Your goal: Which lines of the data below hold "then"? Copy each of them.

The records:
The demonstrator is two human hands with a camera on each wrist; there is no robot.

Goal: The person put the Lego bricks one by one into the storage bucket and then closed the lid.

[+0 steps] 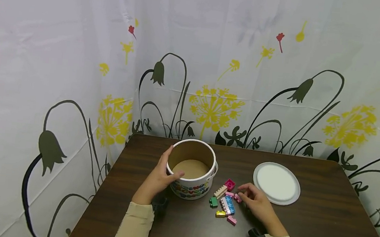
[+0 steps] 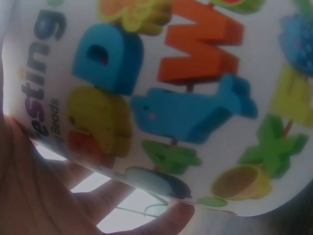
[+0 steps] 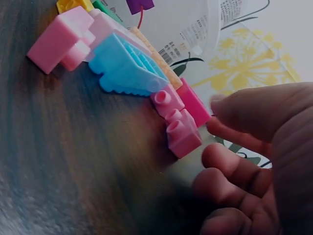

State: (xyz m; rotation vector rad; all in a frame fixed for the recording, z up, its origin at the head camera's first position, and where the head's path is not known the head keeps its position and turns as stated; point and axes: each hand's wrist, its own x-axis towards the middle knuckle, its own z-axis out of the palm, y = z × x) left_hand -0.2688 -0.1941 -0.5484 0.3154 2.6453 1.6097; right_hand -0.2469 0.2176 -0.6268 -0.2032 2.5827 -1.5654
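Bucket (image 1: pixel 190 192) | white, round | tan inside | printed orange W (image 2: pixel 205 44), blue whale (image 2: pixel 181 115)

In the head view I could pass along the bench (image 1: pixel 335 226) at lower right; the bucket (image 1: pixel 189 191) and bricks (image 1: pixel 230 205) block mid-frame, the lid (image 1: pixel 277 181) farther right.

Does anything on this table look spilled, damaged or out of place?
Nothing clearly stands out. The toy bricks lie loosely clustered beside the bucket, and the white lid lies flat on the table; I see no cracks or spills.
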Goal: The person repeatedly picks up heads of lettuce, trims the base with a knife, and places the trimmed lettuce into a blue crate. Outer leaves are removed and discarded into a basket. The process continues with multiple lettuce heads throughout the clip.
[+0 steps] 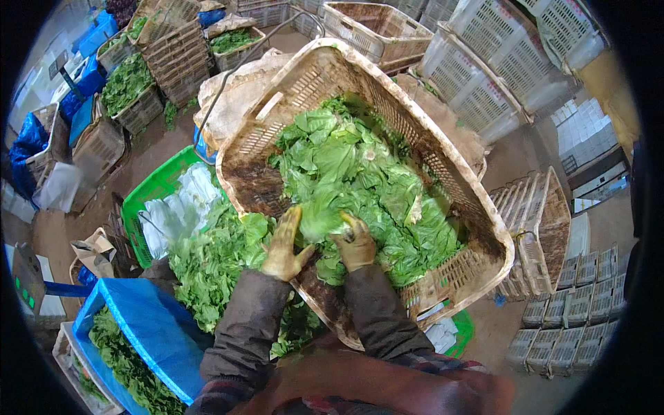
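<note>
A large, dirt-stained white plastic crate tilts in front of me, holding a heap of leafy green lettuce. At its near side, a motion-blurred lettuce head lies between my hands. My right hand, in a soiled yellowish glove, has its fingers curled at the pale base of that head. My left hand, gloved alike, is spread beside it over the crate's near left rim, thumb apart from the fingers. More loose greens are piled left of my left forearm.
A green crate with white plastic bags stands at left. Blue sheeting covers part of a greens crate at lower left. Stacked crates rise at back left; others stand at back right. A thin metal rod arches behind the crate.
</note>
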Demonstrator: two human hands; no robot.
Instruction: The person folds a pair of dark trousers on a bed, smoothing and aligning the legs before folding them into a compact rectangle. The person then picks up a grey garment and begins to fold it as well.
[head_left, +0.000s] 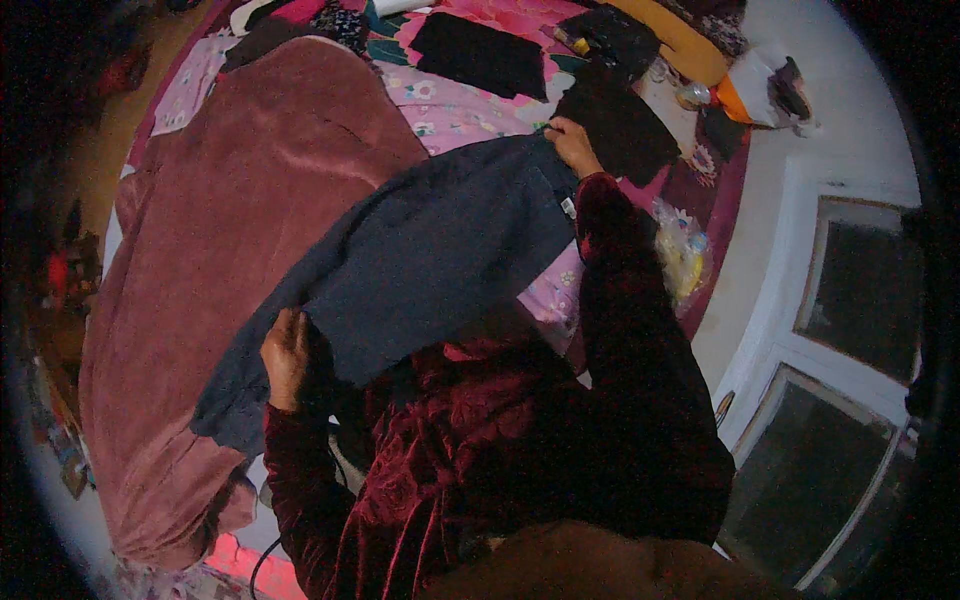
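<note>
A dark grey-blue garment (435, 255), perhaps trousers, is stretched between my two hands. My left hand (286, 360) grips its near edge toward the lower left. At the upper right my right hand (571, 146) pinches its far corner, close to a small white tag (568, 208). Under the garment's left part lies a mauve-brown fleece blanket (247, 172). Beyond the garment shows a pink flowered sheet (450, 112), with a folded black cloth (480, 56) on the bedding. Another black cloth (622, 124) lies just past my right hand.
A black plastic bag (619, 37) and a mustard-coloured cloth (682, 45) are at the far right. A white and orange bag (757, 86) sits by the wall. Nearer is a clear plastic bag (682, 251). A white-framed window or door (780, 352) stands to the right.
</note>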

Answer to this problem:
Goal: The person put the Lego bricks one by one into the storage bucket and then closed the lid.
Instruction: The person folds a pair of dark trousers on a bed, smoothing and aligning the legs before folding them into a compact rectangle. The person then picks up a grey garment and begins to fold it as well.

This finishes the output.